Porém, na época em que minha mãe me contou o caso, D. Maria Cândida Cunha
Bueno, a Baby, uma mulher liberal, culta, muito a frente de sua época, namorada
apaixonada do Álvaro desde seus tempos de juventude ainda vivia e ia religiosamente
nos dias 12 de cada mês ao cemitério da Consolação para homenagear a memória do
seu namorado, autor do crime para a polícia, e vítima para ela, de um crime
batizado pelos jornais de "O crime do castelinho da Rua Apa".
Pouco tempo antes de sua morte, no dia 23 de julho de 1988, ainda se via a
velha senhora Maria Cândida Cunha Bueno - a Baby dos seus tempos de jovem -
caminhar até o cemitério para homenagear a memória do seu querido, durante
grande parte dos seus 97 anos.
Ninguém sabe o que realmente aconteceu naquela noite, pois a polícia técnica e
os legistas de São Paulo apresentaram laudos contraditórios.
Depois da tragédia, desencadeou-se uma série de contos e de lendas de
assombrações, inclusive dos vizinhos, afirmando terem começado a ver vultos na
residência da família Reis, ouvirem gemidos, gargalhadas, choros e gritos de
horror, objetos caindo, móveis mudando de lugar, apavorantes rangidos... Outras
alegam passar mal ao entrar no local e desde o crime, dizem que ninguém
conseguiu morar mais ali, pois seu endereço ficou ligado ao acontecimento
trágico do passado, como cenário de um crime chocante até hoje não esclarecido.
Essas histórias colocaram o castelinho no “Circuito do outro mundo” de
"São Paulo além dos túmulos", juntamente com outros locais
considerados mal assombrados.
Mas para dona Baby, nenhuma das duas hipóteses correspondia aos fatos. Ela
tinha certeza que Armando era o verdadeiro vilão da história e morreu
defendendo a inocência de Álvaro.
Levada para uma casa de repouso, devido a uma fratura na bacia, ocasionada por
queda, ela pediu a um parente que continuasse a cuidar do túmulo de Álvaro,
após a sua morte.
Ela faleceu aos 97 anos, sem esquecer do seu grande amor da juventude, nem
descuidar de seu túmulo, levando mensalmente flores, durante 51 anos.

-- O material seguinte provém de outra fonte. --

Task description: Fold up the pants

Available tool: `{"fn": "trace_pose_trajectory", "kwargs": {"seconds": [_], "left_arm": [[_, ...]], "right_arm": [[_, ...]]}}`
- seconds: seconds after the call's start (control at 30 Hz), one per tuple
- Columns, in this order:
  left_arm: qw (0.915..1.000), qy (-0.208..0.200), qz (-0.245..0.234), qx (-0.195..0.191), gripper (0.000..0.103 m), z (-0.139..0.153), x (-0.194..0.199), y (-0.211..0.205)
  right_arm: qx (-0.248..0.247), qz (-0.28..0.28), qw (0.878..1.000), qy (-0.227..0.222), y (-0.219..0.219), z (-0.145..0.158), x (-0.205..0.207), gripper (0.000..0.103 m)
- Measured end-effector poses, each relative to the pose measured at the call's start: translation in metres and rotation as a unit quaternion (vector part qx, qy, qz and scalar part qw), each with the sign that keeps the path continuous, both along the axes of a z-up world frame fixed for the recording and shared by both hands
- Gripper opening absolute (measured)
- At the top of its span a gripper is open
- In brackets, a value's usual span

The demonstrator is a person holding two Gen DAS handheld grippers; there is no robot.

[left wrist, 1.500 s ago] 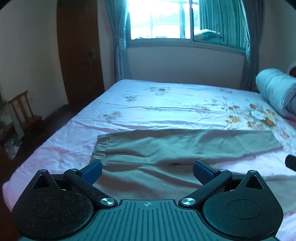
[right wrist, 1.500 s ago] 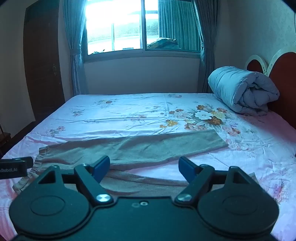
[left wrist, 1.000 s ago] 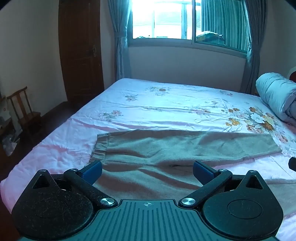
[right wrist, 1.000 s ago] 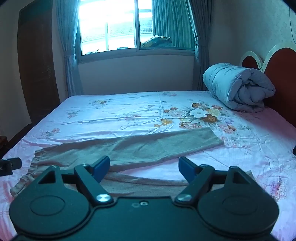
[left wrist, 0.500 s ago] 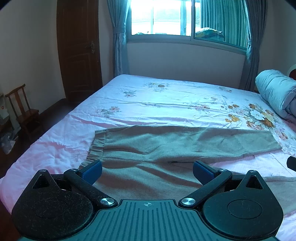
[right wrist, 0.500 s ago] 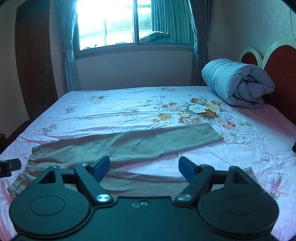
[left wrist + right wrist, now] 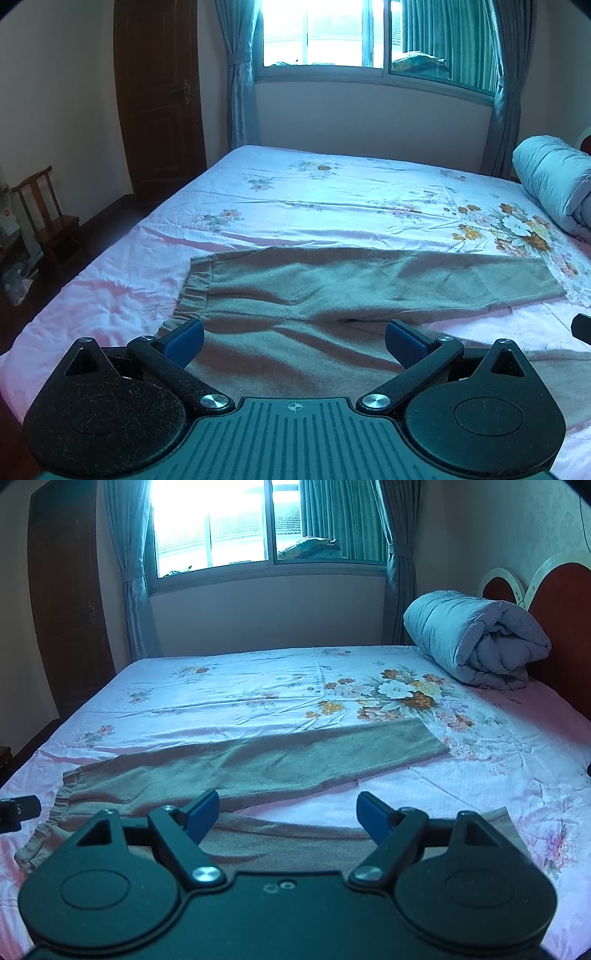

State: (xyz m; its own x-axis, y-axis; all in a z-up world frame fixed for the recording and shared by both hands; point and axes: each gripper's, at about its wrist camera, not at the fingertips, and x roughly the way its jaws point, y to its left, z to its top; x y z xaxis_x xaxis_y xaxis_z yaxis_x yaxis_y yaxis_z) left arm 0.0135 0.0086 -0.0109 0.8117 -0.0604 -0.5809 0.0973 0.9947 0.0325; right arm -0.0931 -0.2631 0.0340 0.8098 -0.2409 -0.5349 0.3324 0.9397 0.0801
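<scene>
The fingers (image 7: 183, 341) of the left gripper (image 7: 293, 339) are spread wide with nothing between them, blue pads facing each other across the tan cloth below. The right gripper (image 7: 286, 814) is likewise parted wide, its fingers (image 7: 203, 812) holding nothing. Both tools are held low and roughly level near the near edge of the bed (image 7: 332, 206), pointing across it toward the window (image 7: 325, 33). Whether either one touches the fabric cannot be told.

The pants (image 7: 369, 284) lie flat on the floral pink bedsheet, stretched sideways across the near part of the bed. The elastic waistband (image 7: 195, 291) is on the left; the two legs run to the right. The far leg (image 7: 332, 753) lies straight and smooth, its cuff ending near the flower print. The near leg (image 7: 314, 838) lies beside it, closer to the grippers, with a strip of sheet showing between the legs in the right wrist view. The left gripper is over the seat and waist end; the right gripper is over the near leg, further toward the cuffs.

A rolled grey duvet (image 7: 476, 638) rests at the headboard (image 7: 561, 602) end, well apart from the pants. A dark wooden door (image 7: 159, 99) and a small wooden chair (image 7: 48, 218) stand to the left of the bed.
</scene>
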Motion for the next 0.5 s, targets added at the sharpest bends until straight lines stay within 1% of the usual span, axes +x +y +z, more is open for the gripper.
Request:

Eu passei por lá muitas vezes durante todos esses anos e nunca ouvi e nem vi
nada, apenas a grande tristeza pela deterioração de um prédio histórico da
nossa cidade.
As agruras do Castelinho começaram com a construção do Minhocão (Elevado Costa
e Silva) em 1971, que levou à desocupação do imóvel por seus inquilinos e o
governo, seu proprietário, se desinteressou completamente pelo imóvel,
levando-o à rápida e total deterioração em que se encontra.
Lamentavelmente inúmeras iniciativas para tentar salvar o Castelinho até agora
não tiveram sucesso. Existe até abaixo-assinado para tentar salva-lo no site:
“http://www.PetitionOnline.com/castelin/petition.html” com o objetivo de evitar
a destruição total, como aconteceu com outros edifícios importantes em São
Paulo.
Hoje, nas ruínas do Castelinho funciona a Associação de Mães do Brasil,
entidade que tenta localizar crianças desaparecidas, mas que infelizmente não
tem condições financeiras para a sua reforma. Uma época, chegaram a aventar de
ali fazerem o Museu do Crime.
Como o Castelinho é um patrimônio histórico da Cidade de São Paulo, acho que os
governantes deveriam tomar uma providência para fazer seu tombamento e
restauração. É a história de nossa cidade!